You may be interested to know, that art degree you paid upwards of $100K for is more valuable than your parents may have lead you to believe. In addition to a deep understanding of visual culture and an addiction to black coffee and the words "aesthetic" and "ephemeral", a degree in the arts doubles as a study in business and marketing.
Now, this won't get you a job or any level of professional recognition in those fields, it may not even get you a job in your own field. (Unless you are applying to Procter & Gamble, who apparently is looking for, what former global marketing executive Jim Stengel calls, "business artists".) However, this knowledge and skillset can prove invaluable when it comes to artists maintaining ownership and control over their content. Because when it comes down to it, art really is about business.
This concept is not new, I am certainly not the first person to have the epiphany that the over 2 million people with art degrees living in the United States learned more applicable and coveted skills in school than just painting and hypothetical pondering. For years people have been drawing the connection between the unique way of thinking and problem solving acquired through an arts education, and the growing need for organizations to be more innovative and creative. To those organizations I say, hire an artist. Better yet, hire a millennial artist whose understanding of social media and the connecting power of the internet is almost innate.
Social media has changed the game for countless industries, the least of which is how we market and communicate with our publics. The art world is no exception. When released from the safe confines of higher-ed, trained artists are expected to know how to get their work out there. Visibility is key, it is livelihood. If you ask an artist these days to see their business card, they will likely first show you their Instagram. When they do finally handover their card, you will surely find links to their website, Tumblr, and other social media outlets. For so long, in order to be coined a "successful artist" you needed to be picked up and pimped out by a gallery. Notable gallery representation meant legitimacy, but it mostly meant you had someone to promote you to the right people through narrow and curated channels. This is no longer the case. It is an open market game now.

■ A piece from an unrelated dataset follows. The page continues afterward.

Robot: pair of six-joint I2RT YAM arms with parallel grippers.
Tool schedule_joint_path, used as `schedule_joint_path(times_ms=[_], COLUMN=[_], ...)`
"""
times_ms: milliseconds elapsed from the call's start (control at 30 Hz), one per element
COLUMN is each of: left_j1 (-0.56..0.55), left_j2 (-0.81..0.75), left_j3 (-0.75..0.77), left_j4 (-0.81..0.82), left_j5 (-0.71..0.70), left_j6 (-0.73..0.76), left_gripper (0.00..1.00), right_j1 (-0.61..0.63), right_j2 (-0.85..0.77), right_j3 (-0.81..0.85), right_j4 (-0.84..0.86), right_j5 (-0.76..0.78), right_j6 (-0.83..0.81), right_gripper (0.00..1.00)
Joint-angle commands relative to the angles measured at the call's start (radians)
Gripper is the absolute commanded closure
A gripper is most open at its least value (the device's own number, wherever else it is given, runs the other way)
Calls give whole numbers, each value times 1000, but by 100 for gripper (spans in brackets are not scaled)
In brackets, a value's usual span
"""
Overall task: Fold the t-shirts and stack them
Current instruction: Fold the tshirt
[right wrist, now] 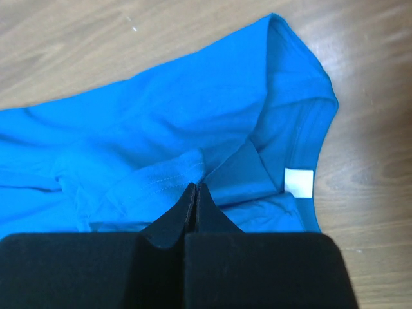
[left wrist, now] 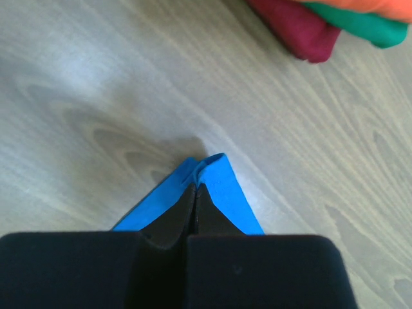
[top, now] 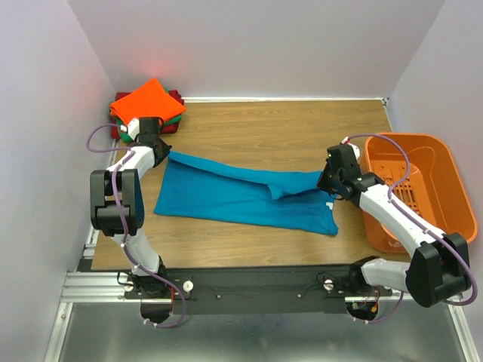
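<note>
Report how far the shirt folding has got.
Done: folded cloth shirts, bright orange, green and dark red, stacked far left. In hand: teal-blue cloth t-shirt, pinched at both ends by left tool and right tool. Left: fold it square, stack it.

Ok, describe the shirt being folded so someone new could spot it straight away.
On the wooden table, in the middle between the two arms, lies the teal-blue t-shirt. Unlike the orange shirt, green shirt and dark red shirt folded in a pile at the far left corner, it is spread out long, with the left gripper and right gripper pinching its ends.
</note>
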Motion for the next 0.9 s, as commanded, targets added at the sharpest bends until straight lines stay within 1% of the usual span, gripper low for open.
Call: schedule_joint_path(times_ms=[0,167,333,633,867], left_j1=[8,8,8,8,8], left_j2=[-62,-93,-141,-231,-280], left_j3=[-46,-94,-132,-232,-333], left_j4=[15,17,18,20,69], left_j5=[-6,-12,-3,-24,-35], left_j6=[9,5,0,-6,-15], left_gripper=[100,100,100,100,100], right_j1=[-1,-1,-1,-3,-3], right_j2=[-34,-68,-77,-92,-111], right_j3=[-47,-75,-63,-84,-138], right_j4=[-24,-28,-49,-54,-54], right_j5=[-10,2,37,37,13], right_j6=[22,20,10,11,14], right_gripper=[99,99,99,99,99])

However, like with all things that seem too good to be true, social media platforms do have some downsides for artists especially. While the art that hangs in a gallery proclaims to be about continuously pushing boundaries and thinking outside the box, some social media platforms enforce strict rules on what content is allowed to be shown. Artists can often find themselves stuck between the sterile white cube that is blue-chip galleries, and the content controlled white box that is Instagram.

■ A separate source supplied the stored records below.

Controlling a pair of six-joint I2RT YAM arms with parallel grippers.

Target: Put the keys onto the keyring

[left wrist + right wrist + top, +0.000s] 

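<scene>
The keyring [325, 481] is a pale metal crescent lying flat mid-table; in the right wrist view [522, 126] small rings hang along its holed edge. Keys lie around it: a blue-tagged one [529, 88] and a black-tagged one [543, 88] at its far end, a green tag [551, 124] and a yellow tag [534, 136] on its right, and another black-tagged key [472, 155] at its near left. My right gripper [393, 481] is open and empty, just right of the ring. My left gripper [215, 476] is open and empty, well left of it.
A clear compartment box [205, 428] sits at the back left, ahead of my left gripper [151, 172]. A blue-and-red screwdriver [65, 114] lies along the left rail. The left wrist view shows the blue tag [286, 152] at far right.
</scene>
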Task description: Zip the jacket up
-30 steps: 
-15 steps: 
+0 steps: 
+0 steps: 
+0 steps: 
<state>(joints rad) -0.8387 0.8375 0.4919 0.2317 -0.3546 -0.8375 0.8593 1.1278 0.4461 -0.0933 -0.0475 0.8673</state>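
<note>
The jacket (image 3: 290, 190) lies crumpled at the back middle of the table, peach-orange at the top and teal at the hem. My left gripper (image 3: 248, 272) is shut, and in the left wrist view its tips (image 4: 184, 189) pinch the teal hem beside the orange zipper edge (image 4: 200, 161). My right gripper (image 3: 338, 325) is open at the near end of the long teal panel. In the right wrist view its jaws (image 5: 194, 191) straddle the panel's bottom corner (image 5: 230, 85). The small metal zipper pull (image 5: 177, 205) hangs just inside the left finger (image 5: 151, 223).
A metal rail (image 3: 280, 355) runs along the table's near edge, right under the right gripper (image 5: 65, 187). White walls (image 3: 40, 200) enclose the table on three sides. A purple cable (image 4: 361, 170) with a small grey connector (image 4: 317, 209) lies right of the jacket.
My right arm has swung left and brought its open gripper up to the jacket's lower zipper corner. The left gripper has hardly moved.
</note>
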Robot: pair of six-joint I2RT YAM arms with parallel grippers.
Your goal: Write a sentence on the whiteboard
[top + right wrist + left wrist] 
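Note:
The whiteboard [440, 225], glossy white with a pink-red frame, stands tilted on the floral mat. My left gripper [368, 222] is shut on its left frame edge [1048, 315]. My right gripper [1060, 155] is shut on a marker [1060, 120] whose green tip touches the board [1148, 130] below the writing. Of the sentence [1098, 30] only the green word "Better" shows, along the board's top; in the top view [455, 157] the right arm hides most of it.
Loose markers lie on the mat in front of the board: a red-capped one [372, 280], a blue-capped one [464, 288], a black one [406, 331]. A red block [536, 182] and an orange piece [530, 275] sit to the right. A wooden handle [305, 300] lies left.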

Censorship on platforms like Instagram and Facebook provide an annoying hurdle for artists producing provocative work. Digital artist @scientwehst creates "brazenly-feminine digital collages" who's erotic and suggestive subject matter often challenges the policies of social media platforms like Instagram, a primary source for sharing her work. When asked about the platform's benefits in an interview with PRØHBTD she responded, "The advantages: visibility, accessibility, and virality. The disadvantages: visibility, accessibility, and virality."
And it is not just contemporary art that gets shut down, photographs of century-old works of art that hang in prestigious museums are also at the mercy of appropriate content algorithms that scan social media outlets for a bare butt or exposed boob.
Despite its obvious limitations, social media and online visibility has flung the door open for artists to be the masters and marketers of their own destiny and freed them from their dependence on the gallery-industrial-complex. But while these online platforms may be new, artists have processed the skills to think outside the box and creatively solve problems since the dawn of the profession, they just now have the means to make you pay attention.